Collected data:
***
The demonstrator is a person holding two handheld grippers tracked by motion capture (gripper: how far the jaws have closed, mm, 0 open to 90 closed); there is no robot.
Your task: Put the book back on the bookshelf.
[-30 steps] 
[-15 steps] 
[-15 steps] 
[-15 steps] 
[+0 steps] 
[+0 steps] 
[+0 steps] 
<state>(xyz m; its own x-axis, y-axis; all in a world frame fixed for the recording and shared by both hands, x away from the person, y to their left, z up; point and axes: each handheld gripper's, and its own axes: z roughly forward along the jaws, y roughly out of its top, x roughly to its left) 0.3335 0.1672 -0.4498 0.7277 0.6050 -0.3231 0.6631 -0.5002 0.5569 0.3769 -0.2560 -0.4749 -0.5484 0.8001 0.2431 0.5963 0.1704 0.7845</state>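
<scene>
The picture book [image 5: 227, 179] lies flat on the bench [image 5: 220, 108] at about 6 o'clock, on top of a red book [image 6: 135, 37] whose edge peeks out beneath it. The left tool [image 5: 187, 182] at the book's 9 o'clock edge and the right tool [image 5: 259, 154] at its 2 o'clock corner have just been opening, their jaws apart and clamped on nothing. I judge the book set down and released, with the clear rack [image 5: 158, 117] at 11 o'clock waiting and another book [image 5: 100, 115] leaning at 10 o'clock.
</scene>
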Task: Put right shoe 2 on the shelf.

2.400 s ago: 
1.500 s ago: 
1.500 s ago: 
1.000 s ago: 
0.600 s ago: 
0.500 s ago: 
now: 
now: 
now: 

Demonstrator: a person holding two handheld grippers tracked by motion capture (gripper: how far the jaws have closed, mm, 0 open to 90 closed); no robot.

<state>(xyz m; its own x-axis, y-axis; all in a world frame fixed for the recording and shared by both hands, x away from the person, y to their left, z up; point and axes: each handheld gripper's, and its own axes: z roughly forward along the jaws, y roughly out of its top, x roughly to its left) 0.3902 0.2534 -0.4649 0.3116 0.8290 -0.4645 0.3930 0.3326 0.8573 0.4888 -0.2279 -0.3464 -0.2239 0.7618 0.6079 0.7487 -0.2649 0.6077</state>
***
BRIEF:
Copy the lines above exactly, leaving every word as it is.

EXERCISE RESULT:
The demonstrator is a person holding two handheld grippers tracked by motion capture (gripper: how far the jaws have closed, mm, 0 open to 90 closed); there is no robot.
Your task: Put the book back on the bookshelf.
[-30 steps] 
[-15 steps] 
[-15 steps] 
[-15 steps] 
[+0 steps] 
[+0 steps] 
[+0 steps] 
<state>(xyz m; its own x-axis, y-axis; all in a world frame fixed for the recording and shared by both hands, x away from the person, y to their left, z up; point and axes: each handheld gripper's, and its own axes: z roughly forward along the jaws, y roughly out of its top, x roughly to its left) 0.3335 0.1672 -0.4498 0.7277 0.6050 -0.3231 0.6631 -0.5002 0.5569 0.3769 -0.2560 -0.4749 -0.5484 0.8001 0.2431 0.5963 0.1704 0.7845</state>
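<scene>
The picture book [image 5: 227, 179] lies flat on the bench [image 5: 220, 108] at about 6 o'clock, on top of a red book [image 6: 135, 37] whose edge peeks out beneath it. The left tool [image 5: 187, 182] at the book's 9 o'clock edge and the right tool [image 5: 259, 154] at its 2 o'clock corner have just been opening, their jaws apart and clamped on nothing. I judge the book set down and released, with the clear rack [image 5: 158, 117] at 11 o'clock waiting and another book [image 5: 100, 115] leaning at 10 o'clock.
</scene>
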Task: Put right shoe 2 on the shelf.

2.400 s ago: 
1.500 s ago: 
1.500 s ago: 
1.000 s ago: 
0.600 s ago: 
0.500 s ago: 
now: 
now: 
now: 

Demonstrator: a person holding two handheld grippers tracked by motion capture (gripper: how far the jaws have closed, mm, 0 open to 90 closed); no robot.

<state>(xyz m; its own x-axis, y-axis; all in a world frame fixed for the recording and shared by both hands, x away from the person, y to their left, z up; point and axes: each handheld gripper's, and its own axes: z roughly forward along the jaws, y roughly out of its top, x roughly to its left) 0.3902 0.2534 -0.4649 0.3116 0.8290 -0.4645 0.3930 0.3326 0.8573 0.4888 -0.2279 -0.3464 -0.2239 0.7618 0.6079 0.7487 -0.2649 0.6077</state>

This finishes the exercise.